Brad Pickett Revealed That He Will Be Fighting With ‘A Fractured Spine’ At UFC 204

The list of insane injuries that MMA fighters have cited going into a fight is a long and at times hilarious one; who could forget when Tito Ortiz listed a “cracked skull” among other maladies as an excuse for his loss to Forrest Griffin at UFC 106? As it turns out, beating the absolute hell out of yourself for two months straight in preparation for a fight can often have some unfavorable side effects on the human body, side effects that are often far more serious than those sustained in the actual fight itself.

Take UFC bantamweight Brad Pickett, for instance. A 36-fight and five-year-plus UFC veteran who has tangled with the likes of Renan Barao, Michael McDonald, and Thomas Almeida (see above), “One Punch” Pickett is about as gritty and battle-tested a fighter as you will ever come across. Scheduled to square off with Iuri Alcantara at UFC 204 in October, Pickett recently revealed on his One Punch Podcast that he has been battling one particularly nasty injury since pretty much the day he first arrived in the UFC: a fractured goddamn spine.

“I say it’s a new injury but it’s not. It sounds really bad but I fractured my spine,” Pickett said. “Normally you’d assume that I’d be bedridden and paralyzed, which obviously can happen [but it wasn’t that serious].”

Not that serious?! Is Pickett the living incarnation of the “This is Fine” meme, and if so, how in the hell did he do this to himself in the first place?
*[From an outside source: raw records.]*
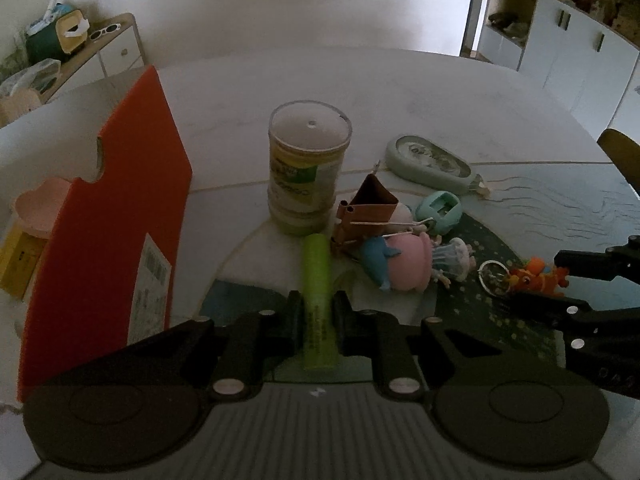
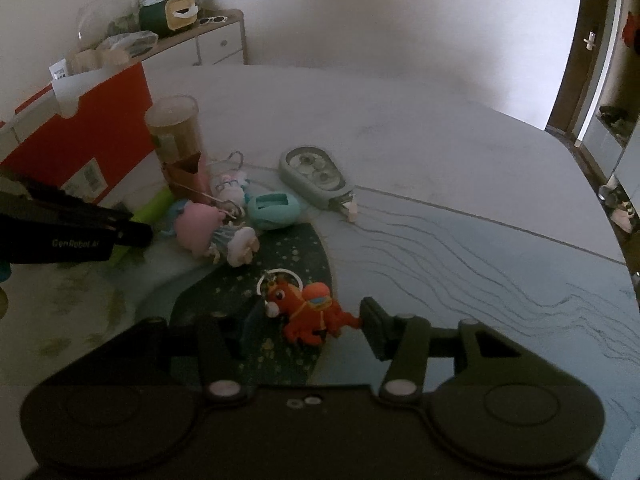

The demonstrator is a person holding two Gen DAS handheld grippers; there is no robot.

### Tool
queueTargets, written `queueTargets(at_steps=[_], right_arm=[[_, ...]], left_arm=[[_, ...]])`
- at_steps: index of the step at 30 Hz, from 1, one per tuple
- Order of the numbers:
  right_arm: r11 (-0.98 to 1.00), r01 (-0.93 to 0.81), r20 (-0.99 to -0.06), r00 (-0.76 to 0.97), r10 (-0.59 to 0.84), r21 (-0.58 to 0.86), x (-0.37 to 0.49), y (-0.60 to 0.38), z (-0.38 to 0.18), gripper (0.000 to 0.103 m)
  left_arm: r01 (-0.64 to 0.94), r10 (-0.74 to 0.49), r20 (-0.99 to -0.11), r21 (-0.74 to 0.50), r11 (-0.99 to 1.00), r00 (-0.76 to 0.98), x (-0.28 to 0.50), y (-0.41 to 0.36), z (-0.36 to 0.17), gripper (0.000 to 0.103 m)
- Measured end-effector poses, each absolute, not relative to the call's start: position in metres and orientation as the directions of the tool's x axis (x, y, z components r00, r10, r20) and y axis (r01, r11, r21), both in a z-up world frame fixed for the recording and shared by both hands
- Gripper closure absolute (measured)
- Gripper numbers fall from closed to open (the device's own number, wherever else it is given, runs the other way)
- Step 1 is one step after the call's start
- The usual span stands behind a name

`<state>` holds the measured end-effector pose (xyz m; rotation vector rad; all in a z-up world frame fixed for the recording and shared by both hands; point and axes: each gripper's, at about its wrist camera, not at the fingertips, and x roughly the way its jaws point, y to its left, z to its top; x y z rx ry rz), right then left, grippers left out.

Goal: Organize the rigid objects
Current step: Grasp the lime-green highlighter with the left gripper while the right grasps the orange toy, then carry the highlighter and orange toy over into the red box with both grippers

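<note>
Toys (image 1: 404, 260) remain scattered mid-frame; left gripper (image 1: 316, 312) clamps the green tube (image 1: 317, 280), right gripper (image 2: 308, 320) brackets the orange horse (image 2: 308, 312); nothing visibly sorted.

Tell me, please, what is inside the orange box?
A pink scalloped container and something yellow show behind the orange box wall; anything deeper inside is covered by it.

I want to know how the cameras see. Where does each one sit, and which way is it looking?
Left wrist view: sits on the left tongs, looking down at the table; its black fingers clamp a lime-green plastic tube.
Right wrist view: sits on the right tongs, looking down; its fingers are closed on an orange horse-shaped keychain toy.
Both share the tall red cardboard box, the clear plastic jar and the horse; each shows the other tongs.
</note>
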<state>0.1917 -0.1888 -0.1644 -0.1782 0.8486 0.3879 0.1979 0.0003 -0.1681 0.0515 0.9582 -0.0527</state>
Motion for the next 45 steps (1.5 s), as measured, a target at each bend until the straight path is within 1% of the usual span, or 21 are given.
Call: queueTargets(at_steps=[9,28,37,45], right_arm=[[0.919,-0.394,-0.741,0.617,0.264,0.000,0.177,-0.191,-0.145,0.051],[0.911,-0.412,-0.692,0.661,0.292,-0.009,0.143,-0.173,-0.090,0.051],[0.910,-0.415,-0.664,0.685,0.302,-0.015,0.130,-0.149,-0.067,0.051],[0.911,-0.413,-0.641,0.703,0.309,-0.014,0.126,-0.119,-0.051,0.051]], left_arm=[[0.074,-0.043,-0.811,0.001,0.997,0.584,0.183,-0.002,-0.155,0.087],[0.119,-0.123,-0.788,-0.064,0.991,0.603,0.149,0.005,-0.104,0.087],[0.143,-0.141,-0.774,-0.066,0.988,0.618,0.140,0.019,-0.078,0.087],[0.148,-0.138,-0.773,-0.058,0.987,0.619,0.140,0.048,-0.057,0.087]])
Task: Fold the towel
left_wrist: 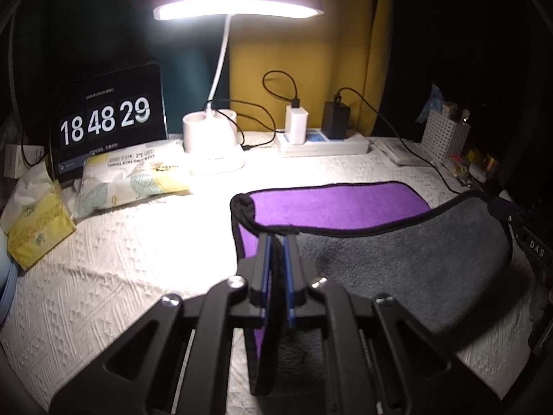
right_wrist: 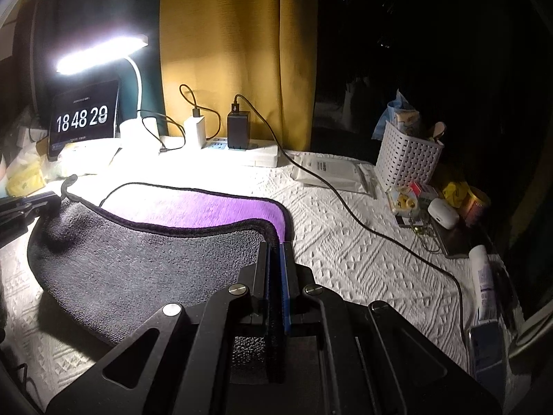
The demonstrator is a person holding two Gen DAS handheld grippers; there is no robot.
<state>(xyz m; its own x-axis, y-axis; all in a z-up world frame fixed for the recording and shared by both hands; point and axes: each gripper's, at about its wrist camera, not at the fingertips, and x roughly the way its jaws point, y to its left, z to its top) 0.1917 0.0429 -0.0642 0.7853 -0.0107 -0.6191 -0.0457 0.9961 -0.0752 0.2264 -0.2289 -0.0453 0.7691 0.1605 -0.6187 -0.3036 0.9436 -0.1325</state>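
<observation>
The towel (left_wrist: 397, 263) is grey on one face and purple on the other, with a black hem. It lies on the white textured tablecloth (left_wrist: 121, 269), its near part lifted and turned over so the grey face shows above the purple. My left gripper (left_wrist: 276, 238) is shut on the towel's near left corner. My right gripper (right_wrist: 276, 245) is shut on the near right corner of the towel (right_wrist: 138, 263). The right gripper also shows in the left wrist view (left_wrist: 508, 211), and the left gripper in the right wrist view (right_wrist: 52, 200).
A lit desk lamp (left_wrist: 214, 148), a tablet clock (left_wrist: 107, 121) and tissue packs (left_wrist: 131, 180) stand at the back left. A power strip with chargers (left_wrist: 321, 138) is behind the towel. A white basket (right_wrist: 408, 159), small items and a black cable (right_wrist: 380, 235) lie to the right.
</observation>
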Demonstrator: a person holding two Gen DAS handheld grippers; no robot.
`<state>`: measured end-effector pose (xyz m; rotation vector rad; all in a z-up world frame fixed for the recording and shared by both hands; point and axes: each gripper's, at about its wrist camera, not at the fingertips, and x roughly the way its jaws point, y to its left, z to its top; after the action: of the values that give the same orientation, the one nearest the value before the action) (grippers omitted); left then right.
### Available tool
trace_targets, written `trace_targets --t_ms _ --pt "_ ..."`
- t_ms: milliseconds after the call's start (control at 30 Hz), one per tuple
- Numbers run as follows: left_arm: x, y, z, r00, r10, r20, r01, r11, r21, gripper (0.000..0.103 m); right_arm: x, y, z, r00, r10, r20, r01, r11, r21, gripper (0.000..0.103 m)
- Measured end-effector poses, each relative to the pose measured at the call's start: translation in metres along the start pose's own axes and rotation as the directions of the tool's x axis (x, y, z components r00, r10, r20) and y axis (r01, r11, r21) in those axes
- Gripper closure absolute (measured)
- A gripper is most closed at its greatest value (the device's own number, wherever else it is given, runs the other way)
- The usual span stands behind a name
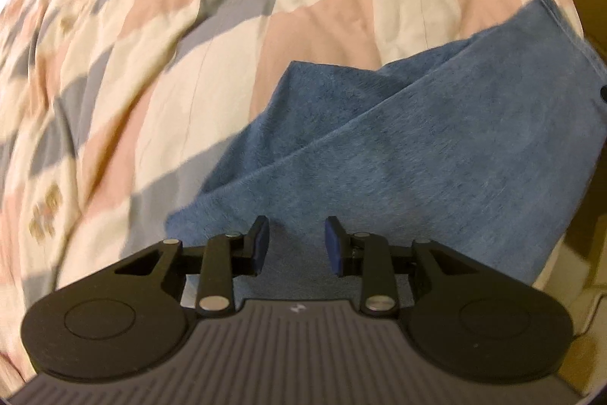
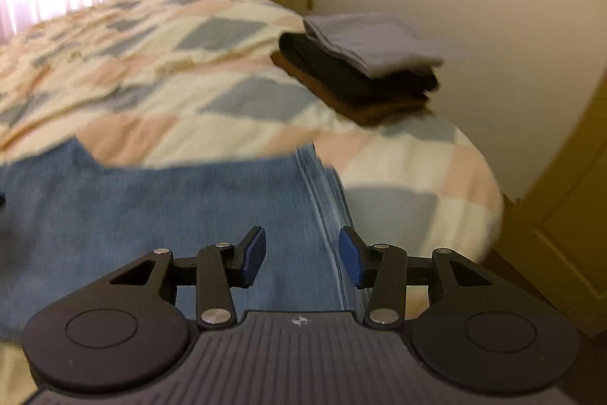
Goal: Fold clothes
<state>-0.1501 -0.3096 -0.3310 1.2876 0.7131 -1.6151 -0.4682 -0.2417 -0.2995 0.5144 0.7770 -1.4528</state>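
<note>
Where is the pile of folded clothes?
In the right wrist view, the pile of folded clothes sits on the checked bedspread near the bed's far right edge, by the cream wall, beyond the blue jeans.

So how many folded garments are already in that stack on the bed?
3 visible in the right wrist view, piled near the bed's far edge by the wall: a grey garment on top, a black garment in the middle, a brown garment at the bottom. Thinner pieces between them could be hidden.
</note>
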Motion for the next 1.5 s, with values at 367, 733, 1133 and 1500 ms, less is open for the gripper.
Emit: trace_targets --t_ms 367,733,1133,1500 --pt "0.005 0.043 -0.014 0.996 -0.073 0.044 0.065 0.987 0.149 0.077 -0.012 0.035 -0.027 0.987 -0.155 -0.030 0.157 0.981 0.110 0.061" --pt "0.003 0.061 -0.019 0.986 -0.169 -0.012 0.165 0.942 0.293 0.083 -0.031 0.117 -0.039 0.967 -0.237 -0.098 0.254 0.935 0.248 0.061" --pt "0.003 0.053 -0.055 0.978 -0.193 -0.085 0.211 0.899 0.385 0.082 -0.106 0.239 -0.057 0.979 -0.072 -0.193 0.161 0.850 0.501 0.057" --pt "-0.011 0.060 -0.078 0.956 -0.290 0.029 0.228 0.807 0.545 0.079 -0.118 0.257 -0.066 0.964 -0.155 -0.214 0.236 0.873 0.426 0.056"
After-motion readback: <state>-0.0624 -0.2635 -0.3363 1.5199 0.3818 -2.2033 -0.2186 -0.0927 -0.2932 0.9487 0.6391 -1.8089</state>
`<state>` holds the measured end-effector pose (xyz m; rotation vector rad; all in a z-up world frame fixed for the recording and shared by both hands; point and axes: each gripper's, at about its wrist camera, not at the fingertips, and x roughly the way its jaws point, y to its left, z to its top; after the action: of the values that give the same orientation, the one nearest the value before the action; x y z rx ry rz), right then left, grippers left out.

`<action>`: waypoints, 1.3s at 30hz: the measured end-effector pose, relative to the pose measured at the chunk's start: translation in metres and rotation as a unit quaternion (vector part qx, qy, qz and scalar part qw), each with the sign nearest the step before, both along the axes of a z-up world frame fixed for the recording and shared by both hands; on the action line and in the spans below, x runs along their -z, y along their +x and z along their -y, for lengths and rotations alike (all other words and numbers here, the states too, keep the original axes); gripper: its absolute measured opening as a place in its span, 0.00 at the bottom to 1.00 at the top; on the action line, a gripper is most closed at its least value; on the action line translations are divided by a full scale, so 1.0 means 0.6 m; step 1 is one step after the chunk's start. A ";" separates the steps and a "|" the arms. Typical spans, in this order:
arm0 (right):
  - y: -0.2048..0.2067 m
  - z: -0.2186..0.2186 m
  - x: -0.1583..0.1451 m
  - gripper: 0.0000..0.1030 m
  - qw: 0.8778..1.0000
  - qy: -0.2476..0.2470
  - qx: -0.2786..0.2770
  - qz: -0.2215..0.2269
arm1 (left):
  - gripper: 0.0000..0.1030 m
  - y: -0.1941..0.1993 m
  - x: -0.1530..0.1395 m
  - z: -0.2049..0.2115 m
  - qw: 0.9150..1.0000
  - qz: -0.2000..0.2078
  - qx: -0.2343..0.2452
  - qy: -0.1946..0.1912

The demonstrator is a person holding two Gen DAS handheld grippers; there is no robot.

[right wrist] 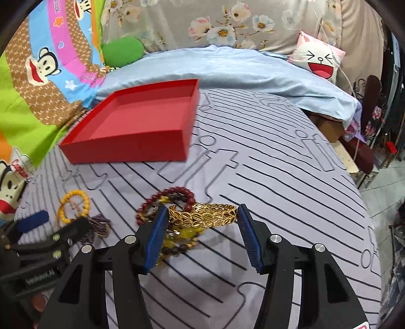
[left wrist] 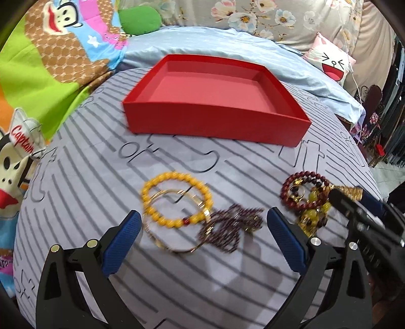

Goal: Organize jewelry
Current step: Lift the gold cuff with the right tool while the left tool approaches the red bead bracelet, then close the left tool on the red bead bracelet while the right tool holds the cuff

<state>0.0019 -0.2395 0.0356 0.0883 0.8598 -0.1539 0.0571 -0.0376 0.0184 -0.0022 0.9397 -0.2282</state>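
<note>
An empty red box [left wrist: 215, 83] [right wrist: 141, 114] sits on the striped grey cloth [left wrist: 101, 177]. My left gripper [left wrist: 203, 227] is open over a yellow bead bracelet [left wrist: 174, 200] [right wrist: 72, 205], a thin gold bangle [left wrist: 174, 243] and a dark purple bead strand [left wrist: 233, 225] [right wrist: 97, 225]. My right gripper [right wrist: 202, 220] is shut on a wide gold leaf-pattern bangle [right wrist: 202, 215], held by its two ends. A dark red bead bracelet [right wrist: 167, 200] [left wrist: 303, 187] and yellow-green beads [right wrist: 182, 235] [left wrist: 314, 210] lie behind and below it.
A light blue quilt [right wrist: 227, 68] lies behind the box. A cartoon monkey blanket [left wrist: 50, 63], a green cushion [left wrist: 139, 20] and a cat-face pillow [right wrist: 319, 58] line the back. The bed edge drops to a tiled floor [right wrist: 384, 192] at right.
</note>
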 end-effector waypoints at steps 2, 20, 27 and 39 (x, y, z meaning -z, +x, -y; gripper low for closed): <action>0.000 0.006 0.007 0.52 1.000 0.002 0.003 -0.010 | 0.92 0.010 -0.001 0.018 1.000 0.003 0.009 0.002; -0.016 0.062 -0.010 0.52 0.997 0.074 0.023 0.029 | 0.92 0.043 -0.008 0.078 0.999 -0.001 0.032 -0.016; -0.025 0.062 -0.010 0.52 0.997 0.065 0.028 0.020 | 0.92 0.038 0.005 0.105 0.999 -0.005 0.049 -0.003; -0.029 0.091 -0.012 0.52 0.997 0.065 0.044 0.017 | 0.60 0.053 0.025 0.160 0.996 0.004 0.085 0.009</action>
<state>-0.0155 -0.2939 0.0425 0.2493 0.8310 -0.1781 0.0891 -0.1337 0.0035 0.0959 0.9342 -0.3759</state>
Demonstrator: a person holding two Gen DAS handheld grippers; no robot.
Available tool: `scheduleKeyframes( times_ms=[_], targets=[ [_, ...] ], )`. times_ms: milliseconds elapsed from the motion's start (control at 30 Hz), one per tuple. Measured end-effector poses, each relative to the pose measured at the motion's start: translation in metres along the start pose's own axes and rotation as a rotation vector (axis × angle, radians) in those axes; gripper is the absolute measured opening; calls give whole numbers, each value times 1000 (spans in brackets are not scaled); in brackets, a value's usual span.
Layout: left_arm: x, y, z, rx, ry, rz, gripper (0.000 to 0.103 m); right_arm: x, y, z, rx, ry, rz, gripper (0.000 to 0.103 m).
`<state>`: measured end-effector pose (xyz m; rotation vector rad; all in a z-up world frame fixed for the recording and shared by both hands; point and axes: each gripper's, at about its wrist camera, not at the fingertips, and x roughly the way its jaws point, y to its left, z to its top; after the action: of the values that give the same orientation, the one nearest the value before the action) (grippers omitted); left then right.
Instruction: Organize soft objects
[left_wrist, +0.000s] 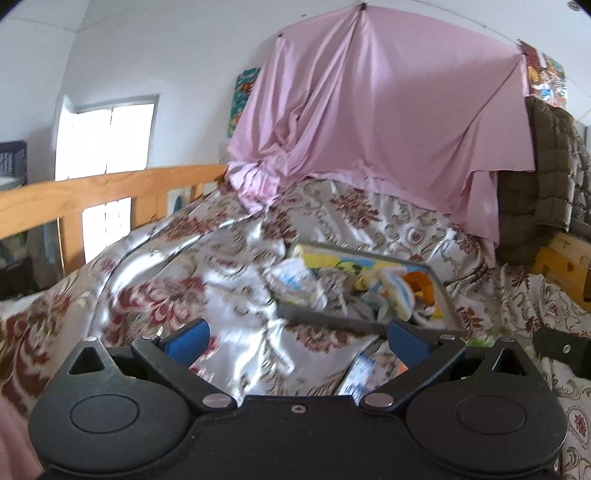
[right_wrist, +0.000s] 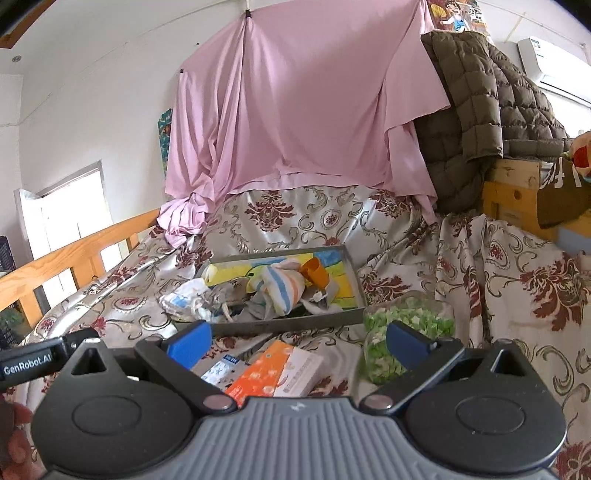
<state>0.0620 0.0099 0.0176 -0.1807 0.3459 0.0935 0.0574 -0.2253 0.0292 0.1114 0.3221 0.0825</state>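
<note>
Hovering over the bed, both grippers wide apart and holding nothing.

Left gripper (left_wrist: 297, 341) and right gripper (right_wrist: 299, 341) point at a grey tray (right_wrist: 354, 275) on the floral sheet (right_wrist: 295, 214). Soft things lie heaped in the tray: a striped cloth (right_wrist: 282, 290), an orange piece (right_wrist: 316, 273), white fabric (right_wrist: 184, 299) spilling over its left rim. Boxes (right_wrist: 273, 373) and a green-filled bag (right_wrist: 402, 325) lie just before the tray.
</note>
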Motion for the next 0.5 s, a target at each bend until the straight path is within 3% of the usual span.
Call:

The injury occurred when I was first meant to be making my UFC debut against Miguel Torres and I was training and I hurt my lower back wrestling. It was so bad, I ruptured my L5-S1 disc and I had to pull out of that fight. Demetrious Johnson stepped in, beat him and went on to get a title shot against Dominick Cruz.

Every now and again it flairs up and I get some lower back pain, so I have to ease off my training. What I do normally do is take a rest for a few days, and normally it settles down and I can train again, but this time it just wasn’t going away so I went and saw a back specialist in America who did X-rays and an MRI and stuff. He said because I have nothing between my L5 and S1 discs, it’s like vertebrate going on vertebrate, and over time I’d irritated it and got a small fracture in my spine.

Don’t get me wrong you don’t want to train with a serious injury and make it worse but sometimes you aren’t always going to feel 100% when you are training. This sport is the toughest sport in the world.

Call me crazy, but I think there’s a yuuuuge line between the “no fighter competes at 100 percent” standby and an injury that could leave you paralyzed were you to be slammed, dropped, or submitted by any of the athletes competing in your incredibly dangerous combat sport. Pickett makes just $30,000 in show money according to MMA-Manifesto, and at a certain point you just have to ask yourself if that measly pay is worth being potentially unable to move your legs. Pickett seems to believe that it is, and for his sake I hope he’s right.

In either case, I think Alcantara and Pickett should come to a gentleman’s agreement that Twister submissions are off the table. Dude’s got kids, probably.